Mary Sharon Vaughn (born May 2, 1947) is an American songwriter who was previously based in Sweden. She has written hits for artists such as Willie Nelson, Waylon Jennings, Reba McEntire, The Oak Ridge Boys, George Jones, Kenny Rogers, Keith Whitley, Randy Travis, Patty Loveless, Agnes, Kate Ryan, Claire Richards, Boyzone, September, and Dimash Qudaibergen.

== Career==
Vaughn moved to Nashville in her early 20s. In 1974, she charted two singles as a performer for Cinnamon Records: a duet with Narvel Felts titled "Until the End of Time", and "Never a Night Goes By". A year later, she signed with Dot Records and released a third single, "You and Me, Me and You". She was also the lead singer in the Lea Jane Singers, and worked with the Jordanaires, the Nashville Edition and The Holladay Sisters.

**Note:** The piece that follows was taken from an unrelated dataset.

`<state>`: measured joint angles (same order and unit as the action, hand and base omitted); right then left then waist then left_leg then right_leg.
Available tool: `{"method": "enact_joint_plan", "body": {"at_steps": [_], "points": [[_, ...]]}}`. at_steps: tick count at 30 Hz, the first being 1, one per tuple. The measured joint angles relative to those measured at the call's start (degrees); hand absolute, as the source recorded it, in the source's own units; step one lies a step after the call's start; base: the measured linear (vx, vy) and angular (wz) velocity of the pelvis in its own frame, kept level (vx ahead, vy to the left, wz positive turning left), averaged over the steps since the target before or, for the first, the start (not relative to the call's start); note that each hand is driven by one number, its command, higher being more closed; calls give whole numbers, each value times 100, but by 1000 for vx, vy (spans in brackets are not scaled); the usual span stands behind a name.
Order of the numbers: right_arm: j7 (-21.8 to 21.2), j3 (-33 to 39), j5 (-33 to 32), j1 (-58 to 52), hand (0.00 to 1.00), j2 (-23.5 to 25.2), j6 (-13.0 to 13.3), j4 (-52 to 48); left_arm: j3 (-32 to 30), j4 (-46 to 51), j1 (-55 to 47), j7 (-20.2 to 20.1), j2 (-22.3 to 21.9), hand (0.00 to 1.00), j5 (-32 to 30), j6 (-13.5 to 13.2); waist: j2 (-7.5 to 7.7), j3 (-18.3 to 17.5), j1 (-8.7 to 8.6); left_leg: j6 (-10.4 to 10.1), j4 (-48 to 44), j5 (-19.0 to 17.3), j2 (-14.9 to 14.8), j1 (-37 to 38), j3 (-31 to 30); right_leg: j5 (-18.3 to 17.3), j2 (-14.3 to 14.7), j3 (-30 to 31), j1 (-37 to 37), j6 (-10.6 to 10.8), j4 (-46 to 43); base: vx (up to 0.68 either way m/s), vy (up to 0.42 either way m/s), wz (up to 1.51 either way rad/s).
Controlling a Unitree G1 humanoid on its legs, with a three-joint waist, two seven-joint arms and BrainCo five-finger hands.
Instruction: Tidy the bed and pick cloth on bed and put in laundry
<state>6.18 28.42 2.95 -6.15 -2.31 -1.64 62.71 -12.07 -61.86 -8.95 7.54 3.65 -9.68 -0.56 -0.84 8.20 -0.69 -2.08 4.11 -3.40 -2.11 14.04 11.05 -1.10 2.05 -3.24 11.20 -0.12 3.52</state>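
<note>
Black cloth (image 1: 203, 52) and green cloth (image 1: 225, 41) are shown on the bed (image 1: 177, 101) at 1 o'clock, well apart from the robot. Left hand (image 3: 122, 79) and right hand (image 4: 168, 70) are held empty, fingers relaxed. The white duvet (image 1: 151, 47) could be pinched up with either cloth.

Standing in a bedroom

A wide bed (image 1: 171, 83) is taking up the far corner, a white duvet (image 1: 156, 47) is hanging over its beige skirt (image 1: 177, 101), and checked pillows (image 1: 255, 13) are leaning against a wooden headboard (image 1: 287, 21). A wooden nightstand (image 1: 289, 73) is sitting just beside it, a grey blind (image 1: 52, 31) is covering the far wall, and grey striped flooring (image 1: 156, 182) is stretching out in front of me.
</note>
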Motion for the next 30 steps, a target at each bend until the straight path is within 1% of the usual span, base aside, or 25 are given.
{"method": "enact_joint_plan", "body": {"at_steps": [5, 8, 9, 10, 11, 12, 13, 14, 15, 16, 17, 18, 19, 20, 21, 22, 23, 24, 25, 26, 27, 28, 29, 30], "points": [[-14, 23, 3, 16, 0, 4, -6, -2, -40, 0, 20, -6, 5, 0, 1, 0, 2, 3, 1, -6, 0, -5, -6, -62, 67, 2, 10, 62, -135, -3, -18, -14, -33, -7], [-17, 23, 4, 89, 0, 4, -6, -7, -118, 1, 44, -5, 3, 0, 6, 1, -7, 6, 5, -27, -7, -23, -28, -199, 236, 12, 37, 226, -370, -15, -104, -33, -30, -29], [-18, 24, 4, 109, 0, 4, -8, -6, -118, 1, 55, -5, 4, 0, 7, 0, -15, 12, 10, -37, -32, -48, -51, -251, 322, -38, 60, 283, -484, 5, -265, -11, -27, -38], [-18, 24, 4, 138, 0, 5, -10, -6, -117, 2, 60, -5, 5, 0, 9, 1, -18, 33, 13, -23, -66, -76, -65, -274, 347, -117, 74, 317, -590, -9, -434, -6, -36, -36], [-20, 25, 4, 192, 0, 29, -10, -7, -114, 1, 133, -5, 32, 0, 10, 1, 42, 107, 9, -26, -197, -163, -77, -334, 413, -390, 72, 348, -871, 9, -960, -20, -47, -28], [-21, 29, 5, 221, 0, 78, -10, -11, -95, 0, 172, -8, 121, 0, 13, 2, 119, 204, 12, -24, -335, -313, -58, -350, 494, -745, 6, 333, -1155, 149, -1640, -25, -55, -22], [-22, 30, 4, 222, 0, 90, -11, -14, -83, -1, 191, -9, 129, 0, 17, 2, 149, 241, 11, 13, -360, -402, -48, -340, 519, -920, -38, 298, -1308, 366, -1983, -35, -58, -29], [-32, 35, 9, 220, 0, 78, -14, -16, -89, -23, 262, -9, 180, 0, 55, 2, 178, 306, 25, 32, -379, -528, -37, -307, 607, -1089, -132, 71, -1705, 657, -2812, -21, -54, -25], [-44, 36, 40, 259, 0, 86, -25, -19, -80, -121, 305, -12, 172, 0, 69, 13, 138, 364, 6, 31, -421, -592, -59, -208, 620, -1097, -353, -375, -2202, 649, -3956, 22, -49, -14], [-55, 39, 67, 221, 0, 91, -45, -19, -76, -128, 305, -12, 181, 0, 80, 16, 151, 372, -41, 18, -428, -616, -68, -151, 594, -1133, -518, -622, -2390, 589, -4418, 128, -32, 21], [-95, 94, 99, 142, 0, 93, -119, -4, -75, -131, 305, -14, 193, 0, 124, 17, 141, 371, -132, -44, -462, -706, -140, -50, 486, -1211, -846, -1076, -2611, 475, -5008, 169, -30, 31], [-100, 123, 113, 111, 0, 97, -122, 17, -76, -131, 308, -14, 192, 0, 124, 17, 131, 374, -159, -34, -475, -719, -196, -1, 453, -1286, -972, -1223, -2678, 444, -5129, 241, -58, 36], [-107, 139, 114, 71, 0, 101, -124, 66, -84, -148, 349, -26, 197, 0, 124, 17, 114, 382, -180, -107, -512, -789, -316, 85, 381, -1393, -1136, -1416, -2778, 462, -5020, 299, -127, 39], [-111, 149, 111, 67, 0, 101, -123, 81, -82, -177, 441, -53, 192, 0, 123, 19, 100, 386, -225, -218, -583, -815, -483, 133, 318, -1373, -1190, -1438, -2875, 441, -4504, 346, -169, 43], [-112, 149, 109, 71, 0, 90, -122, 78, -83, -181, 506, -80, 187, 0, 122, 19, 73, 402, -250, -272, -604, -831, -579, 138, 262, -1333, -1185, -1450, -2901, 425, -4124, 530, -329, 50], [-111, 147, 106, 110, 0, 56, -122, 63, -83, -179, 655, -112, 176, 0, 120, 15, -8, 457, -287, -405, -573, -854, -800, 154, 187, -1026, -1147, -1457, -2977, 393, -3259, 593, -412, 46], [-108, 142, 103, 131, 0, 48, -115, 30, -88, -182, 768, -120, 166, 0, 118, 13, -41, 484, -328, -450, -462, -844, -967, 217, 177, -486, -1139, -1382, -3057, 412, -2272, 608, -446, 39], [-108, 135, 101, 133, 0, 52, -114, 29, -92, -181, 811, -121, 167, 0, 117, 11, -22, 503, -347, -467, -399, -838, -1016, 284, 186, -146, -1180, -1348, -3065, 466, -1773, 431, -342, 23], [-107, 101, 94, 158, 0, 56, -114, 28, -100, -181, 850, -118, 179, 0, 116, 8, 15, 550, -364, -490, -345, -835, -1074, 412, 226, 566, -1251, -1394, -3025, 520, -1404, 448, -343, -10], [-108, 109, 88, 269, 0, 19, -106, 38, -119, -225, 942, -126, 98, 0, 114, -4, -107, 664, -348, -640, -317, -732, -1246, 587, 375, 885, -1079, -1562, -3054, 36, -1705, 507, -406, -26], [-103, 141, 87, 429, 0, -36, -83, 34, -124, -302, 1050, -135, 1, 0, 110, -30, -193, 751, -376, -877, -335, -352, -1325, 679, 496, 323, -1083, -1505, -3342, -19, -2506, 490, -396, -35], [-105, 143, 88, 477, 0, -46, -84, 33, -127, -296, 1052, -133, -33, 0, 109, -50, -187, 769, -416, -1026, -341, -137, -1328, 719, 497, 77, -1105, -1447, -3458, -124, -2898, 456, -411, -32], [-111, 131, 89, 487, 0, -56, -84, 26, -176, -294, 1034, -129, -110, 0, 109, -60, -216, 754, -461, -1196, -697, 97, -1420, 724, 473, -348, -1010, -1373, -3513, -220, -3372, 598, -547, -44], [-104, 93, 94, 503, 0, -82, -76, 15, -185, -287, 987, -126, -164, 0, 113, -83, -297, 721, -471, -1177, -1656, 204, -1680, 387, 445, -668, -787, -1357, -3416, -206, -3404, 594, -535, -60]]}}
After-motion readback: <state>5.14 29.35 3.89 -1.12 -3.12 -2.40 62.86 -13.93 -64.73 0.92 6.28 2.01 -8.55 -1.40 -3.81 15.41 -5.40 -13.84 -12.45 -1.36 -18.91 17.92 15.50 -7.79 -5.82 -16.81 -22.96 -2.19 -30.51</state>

Vaughn's first big songwriting success was "My Heroes Have Always Been Cowboys", which was first recorded by Waylon Jennings in 1976 and further popularized in 1980 by Willie Nelson for the soundtrack of the movie The Electric Horseman. Her next songwriting hit was "Y'all Come Back Saloon" by The Oak Ridge Boys in 1977. Since then she has worked with country artists such as Dolly Parton, Waylon Jennings, George Jones, Tammy Wynette, Tanya Tucker and Kenny Rogers. Vaughn has been nominated for the Nashville Songwriters Hall of Fame three times, and was inducted in 2019.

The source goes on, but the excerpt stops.